Data excerpts:

'''

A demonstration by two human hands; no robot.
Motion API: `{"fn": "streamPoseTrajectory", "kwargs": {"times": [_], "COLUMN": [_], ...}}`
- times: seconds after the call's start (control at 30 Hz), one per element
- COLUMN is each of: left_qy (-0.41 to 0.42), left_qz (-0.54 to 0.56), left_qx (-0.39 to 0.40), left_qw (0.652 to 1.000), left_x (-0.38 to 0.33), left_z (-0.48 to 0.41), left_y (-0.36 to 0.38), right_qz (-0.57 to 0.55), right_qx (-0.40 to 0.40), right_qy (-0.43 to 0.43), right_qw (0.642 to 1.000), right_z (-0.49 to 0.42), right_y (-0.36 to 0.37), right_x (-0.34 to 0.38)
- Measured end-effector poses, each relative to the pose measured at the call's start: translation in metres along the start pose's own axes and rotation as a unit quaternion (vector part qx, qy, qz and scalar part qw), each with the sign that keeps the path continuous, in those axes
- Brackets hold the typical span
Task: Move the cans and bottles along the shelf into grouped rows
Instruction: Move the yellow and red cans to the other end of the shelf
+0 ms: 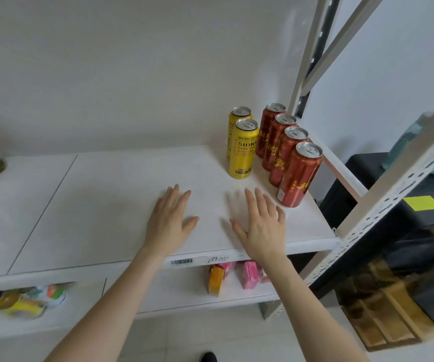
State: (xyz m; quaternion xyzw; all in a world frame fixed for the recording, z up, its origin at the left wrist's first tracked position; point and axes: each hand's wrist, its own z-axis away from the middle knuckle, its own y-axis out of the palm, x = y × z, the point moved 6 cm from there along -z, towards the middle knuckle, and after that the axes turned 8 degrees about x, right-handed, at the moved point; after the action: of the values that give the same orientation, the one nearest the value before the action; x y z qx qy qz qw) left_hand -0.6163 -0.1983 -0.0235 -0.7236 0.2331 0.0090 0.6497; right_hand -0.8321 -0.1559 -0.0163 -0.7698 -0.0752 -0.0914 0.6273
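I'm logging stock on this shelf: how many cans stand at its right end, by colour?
Red cans: 4, in one row along the right edge
Yellow cans: 2, one behind the other, left of the red row
Total: 6 cans

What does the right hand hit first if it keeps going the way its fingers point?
Probably the front yellow can: the right hand, open and empty, points up-shelf slightly left. Depth is unclear; the nearest red can sits just right of that line.
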Motion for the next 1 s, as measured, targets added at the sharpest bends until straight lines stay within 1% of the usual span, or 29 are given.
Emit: {"fn": "streamPoseTrajectory", "kwargs": {"times": [0.13,0.3,0.47,0.63,0.9,1.0], "left_qy": [0.004,0.005,-0.014,-0.021,-0.026,-0.034], "left_qz": [-0.053,-0.097,-0.134,-0.151,-0.185,-0.185], "left_qx": [-0.035,-0.061,-0.073,-0.082,-0.076,-0.080], "left_qw": [0.998,0.993,0.988,0.985,0.979,0.979], "left_x": [-0.004,0.001,0.022,0.062,0.152,0.182], "left_z": [0.048,0.097,0.129,0.155,0.188,0.198], "left_y": [-0.019,-0.041,-0.065,-0.094,-0.142,-0.153], "right_qz": [0.059,0.085,0.093,0.086,0.063,0.058], "right_qx": [0.025,0.016,0.014,-0.003,-0.050,-0.051], "right_qy": [-0.011,-0.006,-0.012,-0.005,-0.003,-0.002], "right_qw": [0.998,0.996,0.995,0.996,0.997,0.997], "right_z": [0.035,0.069,0.087,0.097,0.107,0.106], "right_y": [-0.014,-0.024,-0.027,-0.021,-0.007,0.000], "right_x": [0.014,0.036,0.076,0.130,0.237,0.272]}}
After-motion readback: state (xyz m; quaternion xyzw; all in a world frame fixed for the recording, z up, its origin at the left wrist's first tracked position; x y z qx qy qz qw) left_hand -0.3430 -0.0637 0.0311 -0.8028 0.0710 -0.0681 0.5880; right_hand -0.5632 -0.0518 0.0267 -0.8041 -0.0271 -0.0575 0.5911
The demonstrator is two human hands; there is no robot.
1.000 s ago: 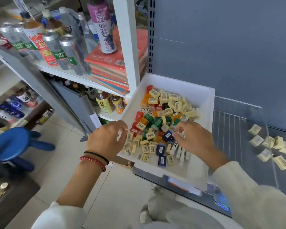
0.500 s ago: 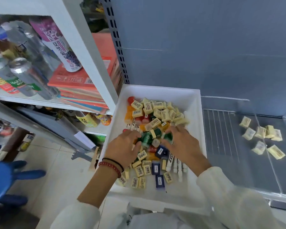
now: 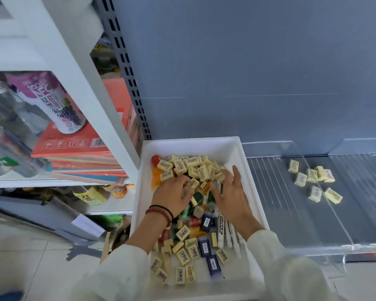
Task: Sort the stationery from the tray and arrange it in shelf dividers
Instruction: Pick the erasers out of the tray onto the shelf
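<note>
White tray [image 3: 244,170] full of erasers [image 3: 195,168], left hand [image 3: 174,197] and right hand [image 3: 232,197] both in the pile.
Left fingers curl into the erasers, hold unclear; right lies spread flat on them. Loose erasers [image 3: 313,178] lie well apart on the shelf [image 3: 269,192], right of the tray.

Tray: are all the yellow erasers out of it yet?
No, many yellow erasers fill the white tray around the left hand and right hand.
</note>
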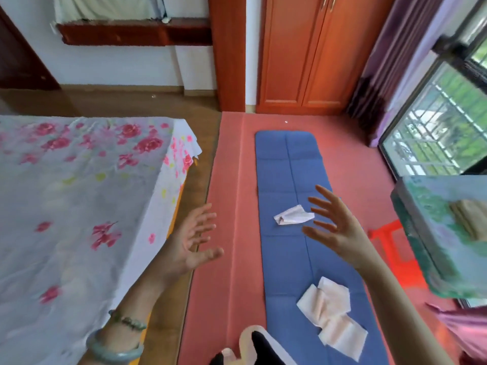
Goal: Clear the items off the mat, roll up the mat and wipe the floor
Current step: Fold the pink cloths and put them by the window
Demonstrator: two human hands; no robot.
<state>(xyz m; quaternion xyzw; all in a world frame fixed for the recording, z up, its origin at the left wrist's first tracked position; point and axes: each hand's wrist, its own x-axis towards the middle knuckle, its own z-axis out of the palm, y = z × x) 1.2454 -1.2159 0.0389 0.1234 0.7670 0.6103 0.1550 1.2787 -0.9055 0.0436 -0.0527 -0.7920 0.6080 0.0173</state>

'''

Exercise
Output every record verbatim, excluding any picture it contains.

Solution to this exercise
A demonstration by two human hands; no robot.
Motion API: `{"fn": "streamPoseTrajectory", "kwargs": {"times": [_], "COLUMN": [_], ...}}`
- times: seconds after the call's start (control at 30 Hz), one per element
- COLUMN is each of: left_qy (-0.41 to 0.42), left_qz (-0.54 to 0.56), left_qx (-0.39 to 0.40), left_qw (0.652 to 1.000), left_x (-0.38 to 0.33), left_z (-0.48 to 0.41), left_y (-0.36 to 0.38), right_qz (-0.57 to 0.55), right_qx (-0.40 to 0.40), right_qy (-0.43 to 0.43), right_qw (0.642 to 1.000), right_z (-0.49 to 0.42), right_y (-0.36 to 0.37), right_x (-0.34 to 0.38)
- Measured end-effector poses, each relative to the pose measured at the call's start: translation in metres along the start pose's own axes and rotation as a unit quaternion (vector part qx, qy, qz and scalar part qw), each with the sign that keeps the path continuous, in those axes
- Brackets hold the typical span
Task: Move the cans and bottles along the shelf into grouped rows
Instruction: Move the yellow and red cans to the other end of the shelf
+0 ms: 
State: (xyz m; quaternion xyzw; all in a world frame fixed for the recording, z up, its origin at the left wrist's first tracked position; point and axes: each hand's wrist, its own z-axis away from the middle knuckle, its own y-axis out of the palm, x = y × z, the point moved 6 cm from there along -z, towards the middle knuckle, and after that the axes turned 8 degrees about x, right-handed, at the moved point; after the action: of the values that give the same orientation, the one nearest the value before the action; x y z qx qy qz qw) left_hand -0.6163 -0.1983 -0.0235 -0.7236 0.2331 0.0090 0.6497; right_hand -0.8321 -0.1559 -0.0163 -0.7698 -0.0752 -0.0914 0.6273
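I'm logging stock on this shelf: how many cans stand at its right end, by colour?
Red cans: 4, in one row along the right edge
Yellow cans: 2, one behind the other, left of the red row
Total: 6 cans

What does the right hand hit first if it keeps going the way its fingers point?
Probably the front yellow can: the right hand, open and empty, points up-shelf slightly left. Depth is unclear; the nearest red can sits just right of that line.
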Motion for the next 1 s, as measured, targets added at the sharpest bends until straight lines stay within 1% of the usual span, or 29 are given.
Emit: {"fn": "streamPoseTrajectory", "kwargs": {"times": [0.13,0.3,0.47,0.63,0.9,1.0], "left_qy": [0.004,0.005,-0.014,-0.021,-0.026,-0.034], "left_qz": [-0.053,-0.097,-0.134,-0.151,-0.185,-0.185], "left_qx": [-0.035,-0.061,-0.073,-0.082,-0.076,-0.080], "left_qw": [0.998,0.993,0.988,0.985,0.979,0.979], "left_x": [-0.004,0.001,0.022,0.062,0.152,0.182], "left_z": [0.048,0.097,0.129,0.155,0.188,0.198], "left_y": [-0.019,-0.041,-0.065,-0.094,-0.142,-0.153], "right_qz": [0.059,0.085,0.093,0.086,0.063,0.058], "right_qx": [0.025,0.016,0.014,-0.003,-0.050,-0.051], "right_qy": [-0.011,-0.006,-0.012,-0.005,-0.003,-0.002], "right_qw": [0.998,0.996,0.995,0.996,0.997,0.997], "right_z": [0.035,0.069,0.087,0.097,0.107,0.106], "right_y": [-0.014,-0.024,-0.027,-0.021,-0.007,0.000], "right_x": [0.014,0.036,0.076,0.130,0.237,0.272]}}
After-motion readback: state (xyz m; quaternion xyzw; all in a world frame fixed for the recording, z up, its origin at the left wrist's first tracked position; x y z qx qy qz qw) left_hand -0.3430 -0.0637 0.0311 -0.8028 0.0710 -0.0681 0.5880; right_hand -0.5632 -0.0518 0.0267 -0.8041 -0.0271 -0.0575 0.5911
The demonstrator is two human hands; there is no robot.
1.000 s ago: 
0.500 s ago: 
now: 
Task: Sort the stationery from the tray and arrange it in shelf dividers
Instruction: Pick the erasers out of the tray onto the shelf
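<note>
White tray [image 3: 244,170] full of erasers [image 3: 195,168], left hand [image 3: 174,197] and right hand [image 3: 232,197] both in the pile.
Left fingers curl into the erasers, hold unclear; right lies spread flat on them. Loose erasers [image 3: 313,178] lie well apart on the shelf [image 3: 269,192], right of the tray.

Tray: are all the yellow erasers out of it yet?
No, many yellow erasers fill the white tray around the left hand and right hand.
</note>
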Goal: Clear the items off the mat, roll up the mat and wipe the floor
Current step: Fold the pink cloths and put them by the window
Demonstrator: two human hands; no robot.
<state>(xyz m; quaternion xyzw; all in a world frame fixed for the recording, z up, its origin at the left wrist's first tracked position; point and axes: each hand's wrist, its own x-axis towards the middle knuckle, its own z-axis out of the palm, y = z × x) 1.2454 -1.2159 0.0389 0.1234 0.7670 0.6103 0.1550 1.2787 -0.9055 0.0436 -0.0527 -0.7920 0.6080 0.0173</state>

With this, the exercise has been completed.